En travaillant sur le début du cône, les dirigeants intégreront les mini-G à leur stratégie. Ici, les actions exigeront plus de travail et de temps : fixer et recalibrer les budgets, réorganiser les business units, recruter de nouveaux profils, rechercher des partenaires, etc. Elles instaureront de la flexibilité pour prendre de nouvelles décisions au fil des événements qui se produiront au cours des trois à cinq années qui suivront. Même si le futur des mini-G que j’ai décrit plus haut peut paraître encore très lointain, l’entreprise sera alors en mesure de mener des recherches tactiques dès aujourd’hui : sur son macro-environnement, sur les tendances technologiques émergentes et sur toutes les entreprises, start-up et laboratoires de R&D qui travaillent actuellement sur divers aspects de l’écosystème, comme la logistique du dernier kilomètre et la reconnaissance des objets. Au cours de l’année suivante, le fabricant de voiturettes de golf rassemblera une équipe transverse de collaborateurs et d’experts, entreprendra un audit interne de son potentiel, organisera des ateliers et des sessions de formation, évaluera ses fournisseurs actuels et éventuels et sera attentif aux nouveautés d’origines inhabituelles. Ce que les salariés et leurs équipes apprendront de leurs initiatives tactiques sera utilisé pour étayer la stratégie qui façonnera en continu la vision de l’entreprise et la positionnera de manière à conduire tout le secteur de la voiturette de golf vers le futur.

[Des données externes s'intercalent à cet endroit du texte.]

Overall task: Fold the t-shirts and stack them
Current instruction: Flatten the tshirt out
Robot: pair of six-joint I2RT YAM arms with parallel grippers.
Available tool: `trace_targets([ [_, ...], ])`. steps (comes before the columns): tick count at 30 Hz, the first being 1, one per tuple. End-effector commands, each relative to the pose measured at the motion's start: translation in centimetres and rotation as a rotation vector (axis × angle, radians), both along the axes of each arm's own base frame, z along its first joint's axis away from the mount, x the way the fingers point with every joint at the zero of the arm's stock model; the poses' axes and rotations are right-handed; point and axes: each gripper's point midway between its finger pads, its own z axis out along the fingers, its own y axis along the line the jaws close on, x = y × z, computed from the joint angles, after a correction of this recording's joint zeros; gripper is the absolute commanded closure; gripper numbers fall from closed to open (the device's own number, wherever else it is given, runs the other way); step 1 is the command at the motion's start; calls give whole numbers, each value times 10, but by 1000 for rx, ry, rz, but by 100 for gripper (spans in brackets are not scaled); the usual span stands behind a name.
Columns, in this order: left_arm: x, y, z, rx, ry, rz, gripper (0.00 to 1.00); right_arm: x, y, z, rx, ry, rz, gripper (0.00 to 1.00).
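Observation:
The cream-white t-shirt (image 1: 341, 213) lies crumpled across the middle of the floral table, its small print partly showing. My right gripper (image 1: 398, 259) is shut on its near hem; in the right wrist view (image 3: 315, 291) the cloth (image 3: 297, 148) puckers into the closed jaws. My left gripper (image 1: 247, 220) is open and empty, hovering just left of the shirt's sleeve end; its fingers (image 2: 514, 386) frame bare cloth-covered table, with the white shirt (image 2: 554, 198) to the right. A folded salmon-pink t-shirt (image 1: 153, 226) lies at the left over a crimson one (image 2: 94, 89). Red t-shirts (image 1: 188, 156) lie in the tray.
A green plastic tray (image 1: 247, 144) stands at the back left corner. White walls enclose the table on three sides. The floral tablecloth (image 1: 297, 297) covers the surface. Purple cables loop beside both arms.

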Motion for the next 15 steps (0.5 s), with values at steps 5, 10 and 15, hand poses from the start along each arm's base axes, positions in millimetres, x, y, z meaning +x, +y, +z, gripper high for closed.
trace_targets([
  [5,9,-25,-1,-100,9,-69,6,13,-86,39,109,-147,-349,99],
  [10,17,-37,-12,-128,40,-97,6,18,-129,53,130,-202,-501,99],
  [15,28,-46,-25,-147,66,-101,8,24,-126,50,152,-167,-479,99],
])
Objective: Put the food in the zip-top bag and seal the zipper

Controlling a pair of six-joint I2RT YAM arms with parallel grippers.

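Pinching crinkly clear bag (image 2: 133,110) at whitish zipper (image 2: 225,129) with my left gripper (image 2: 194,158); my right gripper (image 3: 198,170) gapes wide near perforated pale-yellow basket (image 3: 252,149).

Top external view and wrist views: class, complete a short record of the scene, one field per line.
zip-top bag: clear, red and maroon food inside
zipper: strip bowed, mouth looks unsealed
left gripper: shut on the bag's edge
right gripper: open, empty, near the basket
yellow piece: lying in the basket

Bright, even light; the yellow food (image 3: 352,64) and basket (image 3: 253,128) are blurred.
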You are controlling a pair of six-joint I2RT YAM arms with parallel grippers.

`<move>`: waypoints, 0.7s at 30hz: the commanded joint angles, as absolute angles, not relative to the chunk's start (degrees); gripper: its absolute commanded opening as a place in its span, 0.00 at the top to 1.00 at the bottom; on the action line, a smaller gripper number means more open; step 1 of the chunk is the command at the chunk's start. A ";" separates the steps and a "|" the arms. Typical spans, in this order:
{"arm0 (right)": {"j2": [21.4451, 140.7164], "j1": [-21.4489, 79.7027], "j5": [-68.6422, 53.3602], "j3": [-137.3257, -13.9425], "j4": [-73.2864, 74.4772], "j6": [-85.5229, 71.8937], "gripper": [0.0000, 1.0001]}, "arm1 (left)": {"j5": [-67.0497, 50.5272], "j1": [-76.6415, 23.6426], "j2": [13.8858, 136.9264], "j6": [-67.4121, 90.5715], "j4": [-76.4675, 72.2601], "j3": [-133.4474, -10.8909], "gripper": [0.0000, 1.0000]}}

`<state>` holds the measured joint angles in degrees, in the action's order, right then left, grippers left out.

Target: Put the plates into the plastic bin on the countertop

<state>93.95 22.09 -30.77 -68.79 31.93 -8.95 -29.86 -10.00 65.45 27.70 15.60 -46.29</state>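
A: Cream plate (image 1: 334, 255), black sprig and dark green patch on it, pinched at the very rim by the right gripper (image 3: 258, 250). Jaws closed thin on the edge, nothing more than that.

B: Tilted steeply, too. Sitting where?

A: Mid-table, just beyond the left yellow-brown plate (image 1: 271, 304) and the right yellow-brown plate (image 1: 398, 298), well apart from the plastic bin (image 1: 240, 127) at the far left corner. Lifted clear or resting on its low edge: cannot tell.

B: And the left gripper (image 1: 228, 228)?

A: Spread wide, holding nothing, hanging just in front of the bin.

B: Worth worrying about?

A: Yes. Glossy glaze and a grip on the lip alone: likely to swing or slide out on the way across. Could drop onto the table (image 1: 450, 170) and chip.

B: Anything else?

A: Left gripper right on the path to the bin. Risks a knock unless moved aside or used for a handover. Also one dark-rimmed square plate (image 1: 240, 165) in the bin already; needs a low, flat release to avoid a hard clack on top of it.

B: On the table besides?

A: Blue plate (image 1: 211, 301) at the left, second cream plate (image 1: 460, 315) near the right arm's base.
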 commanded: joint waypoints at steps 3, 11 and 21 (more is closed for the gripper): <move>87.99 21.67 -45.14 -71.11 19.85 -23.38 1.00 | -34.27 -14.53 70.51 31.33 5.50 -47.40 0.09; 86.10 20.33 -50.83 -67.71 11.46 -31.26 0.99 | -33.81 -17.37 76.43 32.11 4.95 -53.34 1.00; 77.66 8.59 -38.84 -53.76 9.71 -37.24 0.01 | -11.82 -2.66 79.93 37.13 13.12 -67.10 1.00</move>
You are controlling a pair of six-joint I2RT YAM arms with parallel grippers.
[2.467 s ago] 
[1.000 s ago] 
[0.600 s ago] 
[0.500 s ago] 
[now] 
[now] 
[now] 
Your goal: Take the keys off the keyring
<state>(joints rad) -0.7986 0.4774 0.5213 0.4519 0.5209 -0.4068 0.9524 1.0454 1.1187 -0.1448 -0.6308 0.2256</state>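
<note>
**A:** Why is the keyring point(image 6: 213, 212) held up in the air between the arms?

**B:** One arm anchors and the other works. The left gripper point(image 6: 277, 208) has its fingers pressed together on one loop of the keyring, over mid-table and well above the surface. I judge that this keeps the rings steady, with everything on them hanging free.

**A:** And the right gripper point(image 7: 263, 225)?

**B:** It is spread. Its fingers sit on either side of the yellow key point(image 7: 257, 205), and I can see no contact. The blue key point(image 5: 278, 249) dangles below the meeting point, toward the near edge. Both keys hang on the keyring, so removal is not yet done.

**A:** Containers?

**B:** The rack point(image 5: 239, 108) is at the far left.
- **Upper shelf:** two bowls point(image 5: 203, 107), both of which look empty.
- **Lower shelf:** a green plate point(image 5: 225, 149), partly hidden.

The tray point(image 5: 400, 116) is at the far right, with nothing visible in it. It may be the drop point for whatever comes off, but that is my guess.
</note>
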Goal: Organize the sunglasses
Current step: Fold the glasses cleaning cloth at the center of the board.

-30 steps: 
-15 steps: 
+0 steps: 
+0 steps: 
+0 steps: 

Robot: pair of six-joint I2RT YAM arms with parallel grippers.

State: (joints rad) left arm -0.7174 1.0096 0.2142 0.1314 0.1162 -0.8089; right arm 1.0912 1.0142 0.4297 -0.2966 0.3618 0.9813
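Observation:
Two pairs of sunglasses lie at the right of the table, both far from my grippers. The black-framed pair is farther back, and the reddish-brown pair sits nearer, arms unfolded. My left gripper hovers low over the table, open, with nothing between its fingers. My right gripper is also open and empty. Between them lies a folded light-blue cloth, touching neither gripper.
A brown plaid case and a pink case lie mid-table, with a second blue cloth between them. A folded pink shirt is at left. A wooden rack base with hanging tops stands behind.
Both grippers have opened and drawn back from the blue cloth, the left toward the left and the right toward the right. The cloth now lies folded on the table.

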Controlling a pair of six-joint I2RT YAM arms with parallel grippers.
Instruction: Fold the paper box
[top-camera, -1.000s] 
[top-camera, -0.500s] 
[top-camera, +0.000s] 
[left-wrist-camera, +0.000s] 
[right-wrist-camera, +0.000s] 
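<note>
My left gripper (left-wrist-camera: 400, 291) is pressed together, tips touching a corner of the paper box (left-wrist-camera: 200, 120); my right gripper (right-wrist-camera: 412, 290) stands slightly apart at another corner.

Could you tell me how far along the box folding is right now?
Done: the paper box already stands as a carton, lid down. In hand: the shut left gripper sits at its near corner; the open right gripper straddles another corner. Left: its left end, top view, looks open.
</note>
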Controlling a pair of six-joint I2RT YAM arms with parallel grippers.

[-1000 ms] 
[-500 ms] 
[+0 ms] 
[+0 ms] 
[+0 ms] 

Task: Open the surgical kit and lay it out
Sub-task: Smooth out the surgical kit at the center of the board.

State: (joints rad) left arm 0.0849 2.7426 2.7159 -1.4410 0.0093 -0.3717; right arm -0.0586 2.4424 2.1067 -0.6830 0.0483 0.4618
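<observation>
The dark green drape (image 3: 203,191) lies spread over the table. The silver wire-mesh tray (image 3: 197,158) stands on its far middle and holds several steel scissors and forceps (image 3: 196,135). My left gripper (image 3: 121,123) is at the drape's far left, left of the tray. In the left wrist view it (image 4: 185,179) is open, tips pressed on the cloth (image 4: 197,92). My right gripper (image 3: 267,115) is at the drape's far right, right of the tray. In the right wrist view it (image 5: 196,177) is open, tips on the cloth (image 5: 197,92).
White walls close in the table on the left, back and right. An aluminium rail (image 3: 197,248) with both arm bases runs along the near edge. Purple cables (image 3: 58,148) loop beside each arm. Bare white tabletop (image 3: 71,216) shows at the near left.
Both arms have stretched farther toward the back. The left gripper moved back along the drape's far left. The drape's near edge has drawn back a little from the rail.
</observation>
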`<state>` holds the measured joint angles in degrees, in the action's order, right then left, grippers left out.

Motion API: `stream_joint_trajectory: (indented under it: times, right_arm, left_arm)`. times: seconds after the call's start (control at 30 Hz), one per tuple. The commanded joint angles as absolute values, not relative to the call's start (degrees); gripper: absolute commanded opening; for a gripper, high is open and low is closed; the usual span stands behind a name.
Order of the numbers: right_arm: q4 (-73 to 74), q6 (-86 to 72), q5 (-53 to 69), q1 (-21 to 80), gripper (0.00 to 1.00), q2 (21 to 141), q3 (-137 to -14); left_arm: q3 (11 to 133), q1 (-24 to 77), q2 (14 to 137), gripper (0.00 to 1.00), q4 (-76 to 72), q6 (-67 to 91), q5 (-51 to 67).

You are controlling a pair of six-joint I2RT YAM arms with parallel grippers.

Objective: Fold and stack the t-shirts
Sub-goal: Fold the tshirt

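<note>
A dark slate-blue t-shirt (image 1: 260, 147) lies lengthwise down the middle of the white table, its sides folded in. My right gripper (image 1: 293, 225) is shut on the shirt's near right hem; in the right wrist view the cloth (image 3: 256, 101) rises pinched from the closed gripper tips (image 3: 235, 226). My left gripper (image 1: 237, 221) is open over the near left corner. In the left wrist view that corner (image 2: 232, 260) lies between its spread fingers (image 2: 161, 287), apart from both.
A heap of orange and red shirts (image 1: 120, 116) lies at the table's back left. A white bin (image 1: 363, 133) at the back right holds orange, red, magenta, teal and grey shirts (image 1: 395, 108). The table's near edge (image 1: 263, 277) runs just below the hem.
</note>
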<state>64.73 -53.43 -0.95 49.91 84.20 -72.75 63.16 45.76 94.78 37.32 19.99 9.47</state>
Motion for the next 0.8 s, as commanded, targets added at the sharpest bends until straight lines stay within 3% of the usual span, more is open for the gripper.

Des dizaines d’entreprises à travers le monde utilisent le cône temporel face aux incertitudes les plus profondes. Parce que leurs dirigeants pensent de manière exponentielle et mènent des actions incrémentales en continu, elles ont la possibilité de façonner leur avenir. Cela peut aller à l’encontre de vos réflexes naturels, mais donnez à votre équipe et à vous-même l’occasion de penser le court et le long terme en même temps. Résistez à l’envie de choisir une année qui se termine par 0 ou 5 pour initier votre processus de planification stratégique. Vous constaterez sans aucun doute que, face aux disruptions, votre entreprise devient plus résiliente.